3.9.10

79. Mein Einsatz für Selbstbestimmung

Neulich wurde ich darauf hingewiesen, dass es gut für meine psychische Gesundheit wäre, mich vom Thema „Behinderung und Diskriminierung“ zu lösen und ein bisschen Abstand zu gewinnen. Falls ich immer so engstirnig die Sache sähe, würde es mich eines Tages noch in den Wahnsinn treiben. Diese wohlmeinenden Worte fielen sicherlich auf Grund einer guten Beobachtung, waren gut platziert.
Mich davon lösen kann ich aber nicht. Denn das Thema, das dabei angesprochen wird, bin ich ja selber. Die Behinderung ist nicht nur ein wesentlicher Teil von mir: Ich bin meine Behinderung bzw. ihre Diskriminierung. Meine Behinderung ist meine Ehepartnerin.
Wenn ich zurückschaue, wie viel Behinderte, allen voran das Zentrum für Selbstbestimmtes Leben, in den letzten paar Jahren erreicht haben, dann bin ich noch mehr veranlasst, daran mitzuarbeiten und darauf zu hoffen, dass Behinderte von morgen eines Tages glücklich werden können. Ich fühle mich wie ein Gärtner, der ebenfalls seine Tätigkeit unter dem gleichen Motto erfüllt: Wir sähen, damit es übermorgen reiche Ernte gibt. Ein sinnvolles Beispiel dafür: Im Zentrum wurde schon vor zehn Jahren die konkrete Idee eines Assistentenbudgets diskutiert.
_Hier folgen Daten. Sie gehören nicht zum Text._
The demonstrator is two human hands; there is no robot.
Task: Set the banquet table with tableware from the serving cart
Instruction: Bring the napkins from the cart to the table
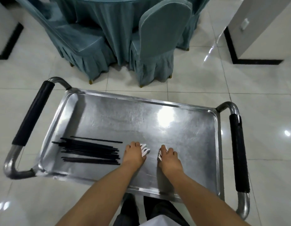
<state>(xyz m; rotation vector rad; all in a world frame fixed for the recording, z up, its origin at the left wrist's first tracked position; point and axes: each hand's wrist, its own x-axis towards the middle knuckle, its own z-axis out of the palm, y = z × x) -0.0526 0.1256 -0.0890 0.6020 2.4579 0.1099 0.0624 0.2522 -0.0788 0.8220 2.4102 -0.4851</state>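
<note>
On the steel tray of the serving cart point(96, 118), a bundle of black chopsticks point(91, 151) lies at the near left, its long axis running left to right. Just to its right, the left hand point(135, 153) curls over several small white pieces point(145, 150), perhaps chopstick rests, which fan out to the far right. The right hand point(170, 158) grips more white pieces point(160, 155). The draped banquet table point(109, 22) stands far behind.

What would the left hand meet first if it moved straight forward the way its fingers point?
Probably only bare metal: beyond the left hand and the small white pieces it grips, the steel cart tray looks free up to its far rim.
</note>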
Das ist eine direkte Auszahlung des Geldes an die Behinderten auf das Konto der Person, welche Assistenz benötigt. Der Behinderte soll mit dem Geld rein theoretisch machen, was er will. Diese im Ausland schon jahrelang praktizierte Finanzierung wurde von juristisch Denkenden in der Schweiz damals noch belächelt, Heute ist die Idee für viele bereits Realität. Viele Behinderte, allzu viele, werden aber noch sehr stark diskriminiert, und ihre Ausschliessung vom Leben begegnet einem auf Schritt und Tritt. Aber historisch gesehen, d.h. wenn ich das Leben von Behinderten heute mit jenem vor noch fünfzig oder gar hundert Jahren oder noch früher vergleiche, so ist ein grossartiger Fortschritt zu erkennen. Und wenn ich noch einen Blick in die Zukunft wage, so schöpfe ich daraus all meine Motivation für einen Kampf für ein selbstbestimmtes Leben.